To Boldly Go: The Enterprise is picking up a shipment of scientific equipment for transport to the Guernica system. Because being a glorified Yodel driver is the best use of your fleet’s flagship. (Also, who names their new star system after a town that was famously bombed flat? That’s like naming your new ship after the Titanic, or your new movie after Josh Trank’s Fantastic Four.)
Time Until Meeting: 21:06. Halfway through the episode. The Enterprise senior staff try to figure out if they should deliver the space-fish’s baby.
Captain’s Log: Who doesn’t like an episode about Geordi’s love life? Oh, everyone? Well, yeah, fair point. It’s a real shame that Geordi is a whiny, unpleasant, unreasonable dickhead because LeVar Burton is really acting the hell out of his scenes. He’s good enough to make you think that being a whiny, unpleasant, unreasonable dickhead is actually some kind of positive trait. Which is kind of a problem, because this episode’s subplot largely revolves around making a fairly good point: that women won’t necessarily like you because you like them, and that’s your problem not theirs.
The problem is that the episode has to be on Geordi’s side because he’s the regular character. So we get a very weird scene where Brahms apologises to Geordi for jumping to conclusions and tries to absolve him of his weirdness. Except that he DID kiss the hologrammatic Leah, which isn’t what she thought was happening, but in creepiness terms that’s on a similar level to stealing a woman’s jumper so that you can smell it in secret. Certainly, you wouldn’t want to share a turbolift with someone who had done that to you.
But on the plus side, Brahms is well-realised (although it’s hard to buy her insistence that she’s cold, awkward and socially inept when she seems to be reacting completely reasonably) and the twist that she’s actually married is beautifully done. It’s set up in advance, but you don’t see it coming purely because Geordi never considers it for a second.
The other plot strand (wait, maybe THAT’S the subplot?) dealing the weird space-fish is considerably more interesting, if only for the genuine emotion Patrick Stewart manages to imbue into such an abstract concept as accidentally killing a pregnant space-fish. We’ve all been there, Jean-Luc. By which I mean, no-one has remotely been there. It’s a good story which involves most of the crew in an interesting way (although Worf’s suggestion that they basically pre-emptively kill the baby space-fish is pretty funny, in context. Is there any problem he wouldn’t solve with pre-emptive killing?) And it sort of has a happy ending, if you forget that the space-fish’s mother is dead.
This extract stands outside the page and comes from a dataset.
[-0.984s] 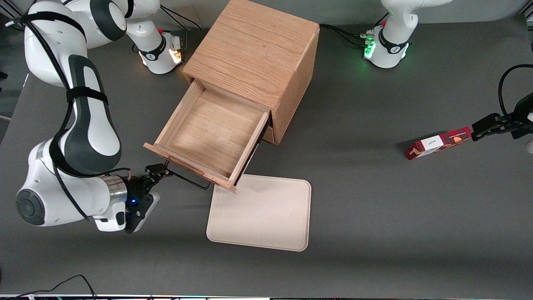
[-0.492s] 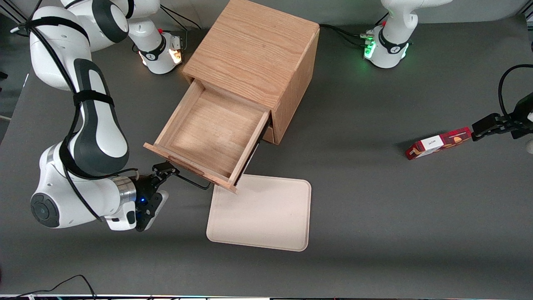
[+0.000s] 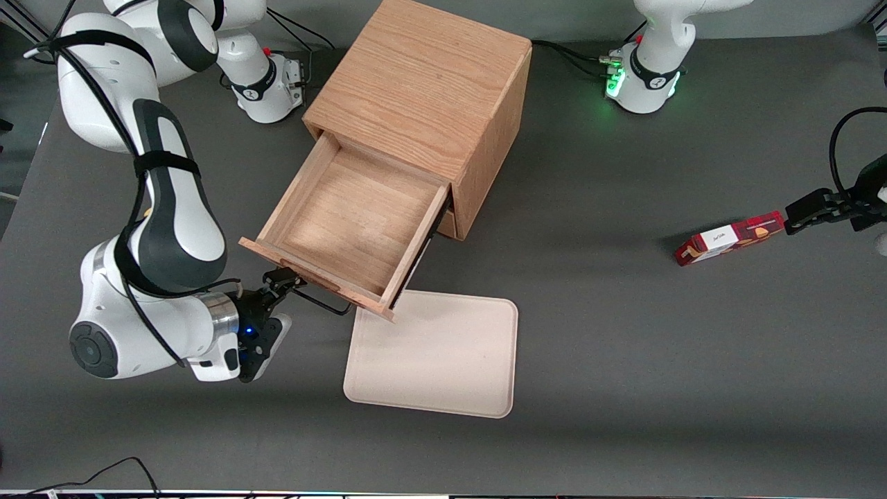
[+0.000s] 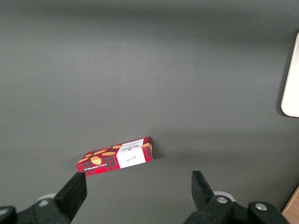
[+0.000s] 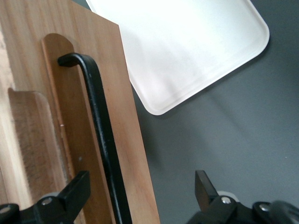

If nothing else, you can safely say that this episode is well-structured and has some interesting ideas, and that the chemistry between Brahms and LaForge is pretty good in its own right, even though it’s working from an untenable premise that nothing he did was wrong or particularly weird. And hey, it’s nice to spend time with a cast member who rarely gets much time in the spotlight.